Legal! Mais um ponto para eles – Fred Hicks e Rob Donoughue – na minha lista pessoal. Acho o trabalho deles fantástico. Sobre a pretensa desvantagem – ou seria mais um aviso para os incautos, hahaha – temos um ponto de acordo. Como já disse Derrida, o foco específico na temática do jogo é um Distinction/Aspect, com seus invokes e seus tags 😛
É natural que uma regra de sucesso acabe servindo de ponto de partida pra criar algo novo, em relação aos Aspects do Fate (que adoro de paixão, SotC da Evil Hat). O Cortex tem tentado realmente mergulhar no mercado das licenças eu acho arriscado, já vi o que pode acontecer e a grana que um publisher pode perder com isso (Alguem falou West End Games?)
Mas a Margaret Weis é famosa e ai ela pode investir como bem entender, ela não vai ficar na merda… (Opa alguem falou Ed Greenwood?)
Licenças são um verdadeiro problema, hoje uma empresa pode querer renovar o contrato, amanhã eles podem simplesmente falar "para tudo, a gente não dá mais um centavo" (Opa alguém falou Fox e Eden Studios ou Blizzard Entertainment e a Arthaus da White Wolf?)
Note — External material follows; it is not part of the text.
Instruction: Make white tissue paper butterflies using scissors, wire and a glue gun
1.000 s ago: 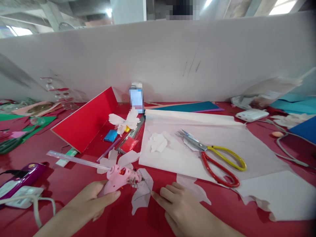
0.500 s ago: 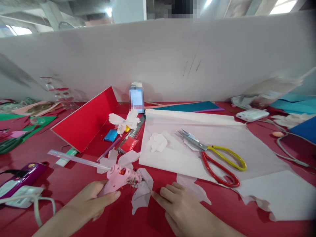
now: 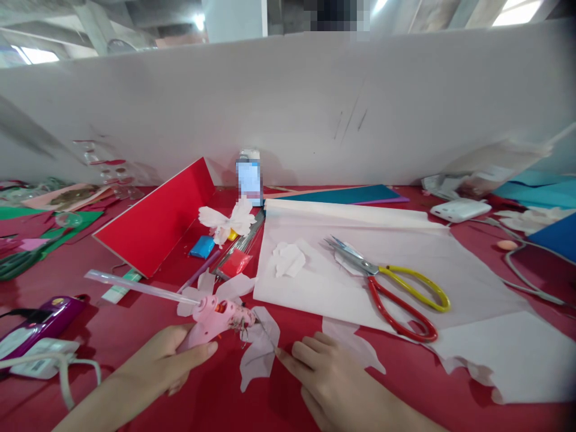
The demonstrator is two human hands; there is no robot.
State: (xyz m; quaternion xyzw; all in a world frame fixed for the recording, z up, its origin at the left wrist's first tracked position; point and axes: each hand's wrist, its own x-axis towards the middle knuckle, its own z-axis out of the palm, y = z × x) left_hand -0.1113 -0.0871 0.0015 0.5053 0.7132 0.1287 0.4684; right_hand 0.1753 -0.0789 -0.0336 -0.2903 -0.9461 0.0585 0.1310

Eu adoraria ver um RPG de Fringe como eles fizeram com o Supernatural, Smallville, Battlestar Galactica, Serenity e Leverage. Inclusive um dos universos do cortex q eu mais gosto é o Demon Hunters que não é um seriado famoso mas é uma adaptação de uma produção independente. Ou seja eles não tem errado, mas não é o melhor investimento, não são jogos medievais-fantásticos e não rendem a grana forte do mercado americano que é justamente fantasia medieval.